WHAT NEEDS TO BE DONE
The whole listing is to be returned exactly.

#####

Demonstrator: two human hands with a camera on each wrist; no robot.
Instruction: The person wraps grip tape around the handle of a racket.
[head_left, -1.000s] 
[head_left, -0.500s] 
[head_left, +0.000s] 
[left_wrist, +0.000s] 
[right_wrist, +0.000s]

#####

SOLVED PROBLEM
Demonstrator: two human hands with a camera on each wrist; no robot.
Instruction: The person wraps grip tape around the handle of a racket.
[head_left, -1.000s] 
[head_left, -0.500s] 
[head_left, +0.000s] 
[left_wrist, +0.000s] 
[right_wrist, +0.000s]

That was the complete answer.